Then, on 25 January 2002, a parcel of rainforest land at The Head, containing 63.7099 ha sold at auction from Adams and Simmich to Endean for $370,000 ($5,808/ha improved). This sale had initially been interpreted by the Department as having reached an even higher level of analysed unimproved value than had been indicated by the 1999 Rimes' sales.
The Department's opinion had been that the Endean sale, by itself, was again insufficient evidence to warrant application of the level of unimproved value which the sale had been believed to indicate. However it was seen as confirming the trend of increasing levels of value for rainforest lands as had been shown by the earlier Rimes' sales. That confirmation led the Department to decide that, for the 1 October 2002 date of valuation it could no longer ignore the evidence of value shown by those Rimes' sales.
Although there had been some departmental concern that the VMA would have some effect on the unimproved value of undeveloped lands in the area, the 2002 valuations were issued on the basis that insufficient human resources were available to inspect individual properties for the purpose of identifying any areas of undeveloped land.

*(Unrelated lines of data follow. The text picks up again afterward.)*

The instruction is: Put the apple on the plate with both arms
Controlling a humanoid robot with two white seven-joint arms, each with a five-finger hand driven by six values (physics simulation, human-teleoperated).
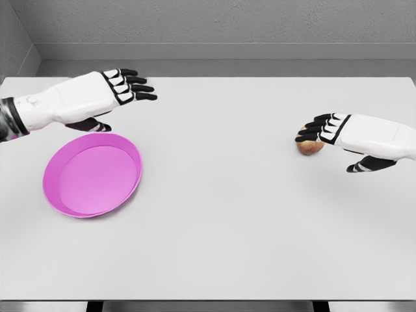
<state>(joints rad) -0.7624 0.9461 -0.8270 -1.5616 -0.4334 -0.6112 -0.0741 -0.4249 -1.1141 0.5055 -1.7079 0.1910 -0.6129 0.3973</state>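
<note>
A small red-yellow apple (310,147) lies on the white table at the right. My right hand (325,129) reaches in from the right edge, its black fingers curving over the apple's top, thumb spread below and apart; the fingers are not closed around the fruit. A pink plate (62,195) sits on the table at the left, with nothing on it. My left hand (127,91) hovers just behind the plate's far rim, fingers stretched out to the right and holding nothing.
The white table (214,214) stretches between plate and apple, its front edge near the picture's bottom. A grey wall runs behind the far edge.
</note>
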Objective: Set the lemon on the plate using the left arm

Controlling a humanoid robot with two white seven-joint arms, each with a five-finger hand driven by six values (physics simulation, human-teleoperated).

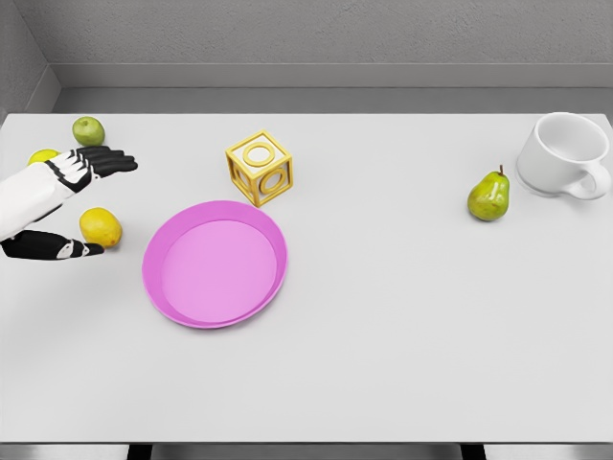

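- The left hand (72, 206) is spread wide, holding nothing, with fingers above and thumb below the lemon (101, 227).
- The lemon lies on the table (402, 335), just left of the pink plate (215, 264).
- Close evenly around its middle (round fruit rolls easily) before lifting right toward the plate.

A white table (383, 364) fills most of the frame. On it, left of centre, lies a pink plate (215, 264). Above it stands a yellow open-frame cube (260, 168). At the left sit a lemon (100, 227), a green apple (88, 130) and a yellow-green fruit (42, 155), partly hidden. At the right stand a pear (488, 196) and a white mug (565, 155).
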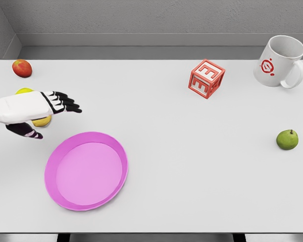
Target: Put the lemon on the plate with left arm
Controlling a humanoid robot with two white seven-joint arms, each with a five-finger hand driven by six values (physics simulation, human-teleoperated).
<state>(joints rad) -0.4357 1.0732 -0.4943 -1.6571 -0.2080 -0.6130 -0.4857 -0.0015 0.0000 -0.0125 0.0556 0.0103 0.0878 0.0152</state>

The reasoning was that if there were VMA implications in relation to individual properties, they would be established through the relevant objection process.
The owners of land in this locality were alarmed by the level of value at which the 2002 valuations had been assessed and the increases above the previously existing valuations, particularly when other farming lands throughout the Shire had received, in comparison, relatively nominal increases in valuations. The rating burden implications were of real concern to the farmers involved.

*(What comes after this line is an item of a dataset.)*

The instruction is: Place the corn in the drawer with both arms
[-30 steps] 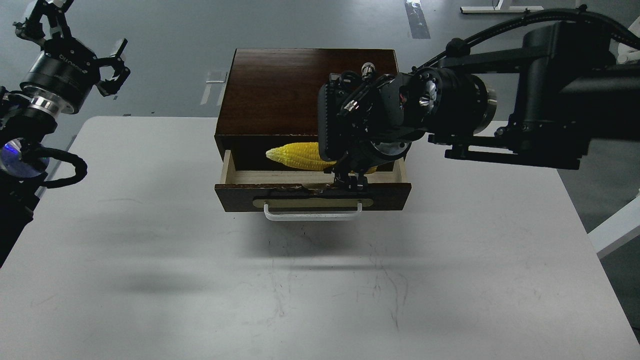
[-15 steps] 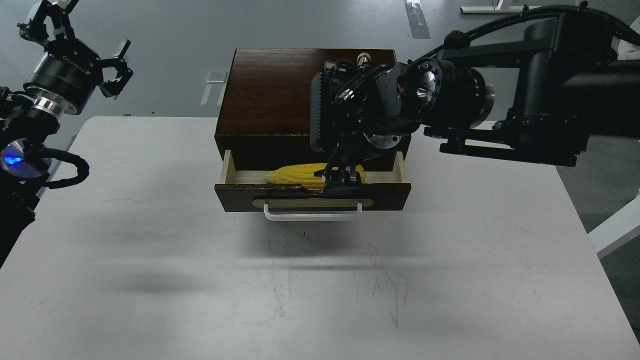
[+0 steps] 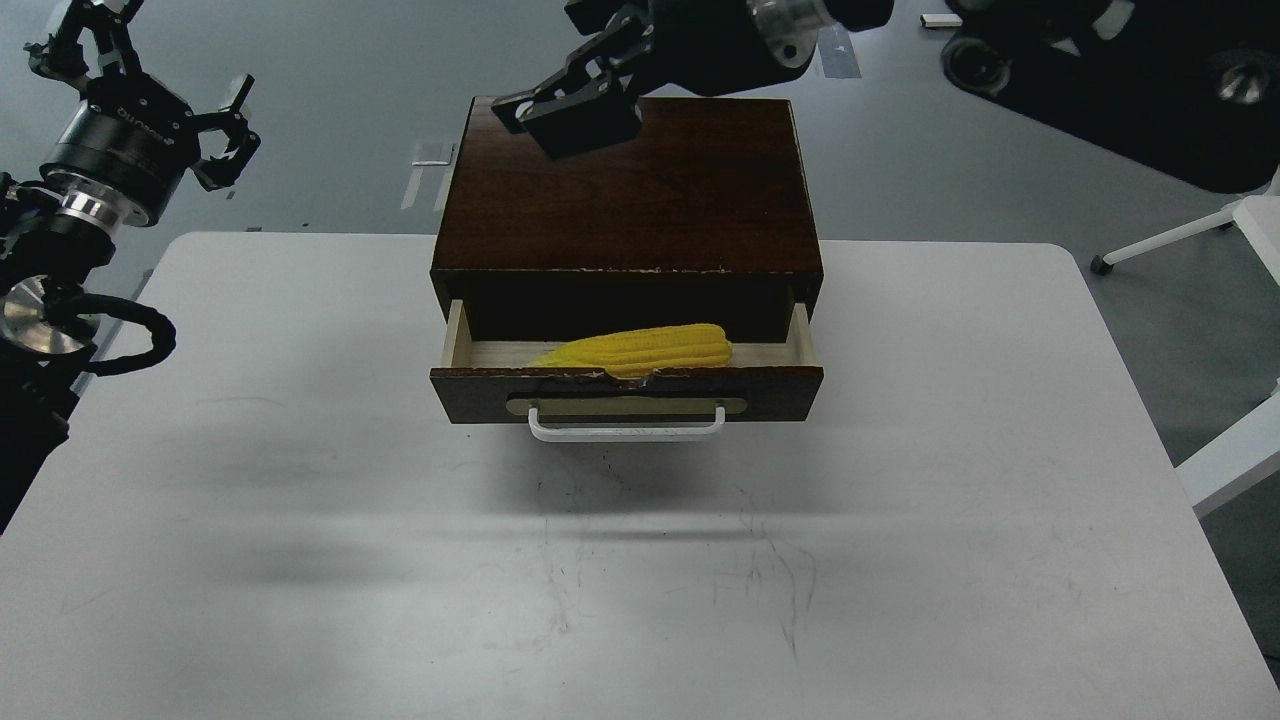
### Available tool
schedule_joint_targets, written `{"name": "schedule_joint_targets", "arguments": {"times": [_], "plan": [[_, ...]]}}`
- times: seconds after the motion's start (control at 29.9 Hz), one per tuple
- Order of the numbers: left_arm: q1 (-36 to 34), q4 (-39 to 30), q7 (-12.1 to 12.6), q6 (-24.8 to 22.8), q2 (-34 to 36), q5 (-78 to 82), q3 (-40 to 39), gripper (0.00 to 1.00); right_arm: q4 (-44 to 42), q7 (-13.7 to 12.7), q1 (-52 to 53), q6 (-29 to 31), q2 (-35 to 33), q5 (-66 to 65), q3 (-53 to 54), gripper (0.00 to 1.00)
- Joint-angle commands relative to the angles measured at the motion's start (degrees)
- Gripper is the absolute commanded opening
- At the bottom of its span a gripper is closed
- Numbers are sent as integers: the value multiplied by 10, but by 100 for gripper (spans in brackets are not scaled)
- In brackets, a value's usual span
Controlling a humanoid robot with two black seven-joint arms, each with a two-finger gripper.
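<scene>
The yellow corn (image 3: 640, 350) lies on its side inside the open drawer (image 3: 470, 395), pointed end to the left, just behind the drawer front with its white bar handle (image 3: 626, 433). The drawer sticks out of the dark brown box (image 3: 640, 210). My right gripper (image 3: 565, 105) hangs high above the box's back left corner, open and empty, well clear of the corn. My left gripper (image 3: 160, 75) is raised at the far left, beyond the table's back left corner, with its claws open and empty.
The box stands at the back middle of the white table (image 3: 300, 500). A white chair base (image 3: 1230, 250) stands beyond the table's right edge. Grey floor with tape marks (image 3: 430, 155) lies behind the table.
My right gripper let go of the corn in the drawer and rose up and back, above the box. The corn now rests in the drawer. My left arm barely moved.
</scene>
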Motion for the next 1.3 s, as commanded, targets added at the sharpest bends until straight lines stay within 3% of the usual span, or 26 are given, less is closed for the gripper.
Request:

A group of owners - "The Condamine Headwaters Landholders Group" set about challenging the new valuations. As a result of the objection then the preliminary appeal processes, significant but widely varying reductions in valuations were achieved. However, remaining dissatisfied with the overall results, many of the owners decided to have the matters in dispute determined by the Court.
It had been accepted by the Department that each of these appeal properties is "exclusively used for purposes of farming" and fell to be valued pursuant to s.17 of the Valuation of Land Act 1944 ("the Act").

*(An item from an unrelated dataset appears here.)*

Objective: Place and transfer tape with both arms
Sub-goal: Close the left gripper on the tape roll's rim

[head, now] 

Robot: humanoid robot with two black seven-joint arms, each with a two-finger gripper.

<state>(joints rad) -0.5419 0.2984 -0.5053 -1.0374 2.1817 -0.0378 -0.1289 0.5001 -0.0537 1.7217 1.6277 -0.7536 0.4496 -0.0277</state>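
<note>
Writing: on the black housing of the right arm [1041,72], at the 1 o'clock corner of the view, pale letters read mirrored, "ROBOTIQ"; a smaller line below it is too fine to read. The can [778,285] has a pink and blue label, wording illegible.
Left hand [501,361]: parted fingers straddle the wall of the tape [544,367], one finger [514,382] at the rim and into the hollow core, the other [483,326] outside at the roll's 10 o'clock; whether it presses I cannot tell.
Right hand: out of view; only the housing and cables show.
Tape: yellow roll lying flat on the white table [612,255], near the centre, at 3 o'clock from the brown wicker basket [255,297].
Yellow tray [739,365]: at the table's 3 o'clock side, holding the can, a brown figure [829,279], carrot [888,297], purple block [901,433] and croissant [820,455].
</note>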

Mr Allan J Matson, a registered valuer who conducts a general valuation practice in the locality and who has had long and extensive professional experience both with the State Government in matters including statutory valuations and later in private practice, was engaged to investigate the appellants' case and to give professional evidence accordingly.
Mr Danny B Redgen, registered valuer, employed by the Department and with 15 years' experience in the Warwick district, took responsibility for the valuations appealed against and gave evidence in support of those valuations, although leading evidence to lower amounts in some instances.
As there were issues involved which related to the classification of land types on individual properties it had been considered inappropriate, given the history of disputed facts, to have the parties attempt to apply decisions in representative cases to the individual properties. However as the evidential basis for the individual valuation disputes was generally common, it was agreed that the substantive evidence of value could be limited to the hearing of one appeal in relation to a property of mixed land types, with much briefer evidence then relating to the individual characteristics of the remaining appeal properties.
The Issues
The appellants' challenge was directed to four primary issues which were identified by Mr Flehr as:
(1)the valuation having been made by the Department on "flawed" sales;
(2)the classification of country types by the Department had been inaccurate and there had not been appreciation of the inferiority of country which had originally carried a species of rainforest tree colloquially known as "squeaker" timber;
(3)the valuations of the subject properties were out of relativity with the valuations of other farming lands throughout the Shire;
(4)the Department's interpretation of market forces associated with the size factor in relation to land used for farming purposes, and particularly the rainforest land.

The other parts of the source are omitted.